> _Work item_
Reproduce the records below exactly, leaving out any pictures.

> _Data provided_
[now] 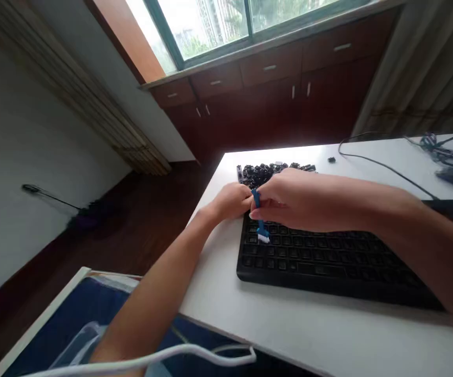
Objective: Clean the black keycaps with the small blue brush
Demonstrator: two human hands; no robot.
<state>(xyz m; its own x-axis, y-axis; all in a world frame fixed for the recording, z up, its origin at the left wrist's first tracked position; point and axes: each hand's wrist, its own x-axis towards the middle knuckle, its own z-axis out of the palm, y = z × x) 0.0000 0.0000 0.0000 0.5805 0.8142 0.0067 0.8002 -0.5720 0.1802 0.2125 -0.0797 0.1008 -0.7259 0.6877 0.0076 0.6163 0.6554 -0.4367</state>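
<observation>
A black keyboard (316, 269) with its keycaps off lies on the white table. My right hand (289, 199) reaches in over it from the right, pinching a small blue brush (258, 209). The brush points down, its white bristles at the keyboard's left part, over the bare key sockets. My left hand (232, 201) is closed at the keyboard's far left corner, gripping its edge. Its fingertips are partly hidden behind my right hand. Just beyond both hands lies a pile of loose black keycaps (260, 174).
One keycap (331, 159) lies apart on the white table (218, 277). A black cable (387, 166) runs across the back right to a coiled bundle (442, 152). At lower left are a blue bed-like surface (89, 309) and a white curved rod (179, 350). Dark red cabinets (250, 110) stand behind.
</observation>
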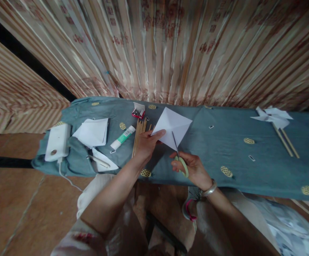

> _Solution to this problem_
[now] 
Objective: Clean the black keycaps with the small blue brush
Demonstrator: two human hands; no robot.
<state>(xyz m; its own x-axis, y-axis; all in a world frame fixed for the recording, z up, its origin at the left wrist's first tracked position; point and axes: each hand's wrist, its own x-axis towards the middle knuckle, its own z-axis out of the palm, y = z × x) 0.0000 0.0000 0.0000 0.5805 0.8142 0.0067 0.8002 -0.5720 0.1802 0.2125 -0.0797 0.1008 -0.7259 0.6877 0.0076 0.6163 0.6554 -0.4367</state>
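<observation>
A black keyboard (316, 269) with its keycaps off lies on the white table. My right hand (289, 199) reaches in over it from the right, pinching a small blue brush (258, 209). The brush points down, its white bristles at the keyboard's left part, over the bare key sockets. My left hand (232, 201) is closed at the keyboard's far left corner, gripping its edge. Its fingertips are partly hidden behind my right hand. Just beyond both hands lies a pile of loose black keycaps (260, 174).
One keycap (331, 159) lies apart on the white table (218, 277). A black cable (387, 166) runs across the back right to a coiled bundle (442, 152). At lower left are a blue bed-like surface (89, 309) and a white curved rod (179, 350). Dark red cabinets (250, 110) stand behind.
</observation>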

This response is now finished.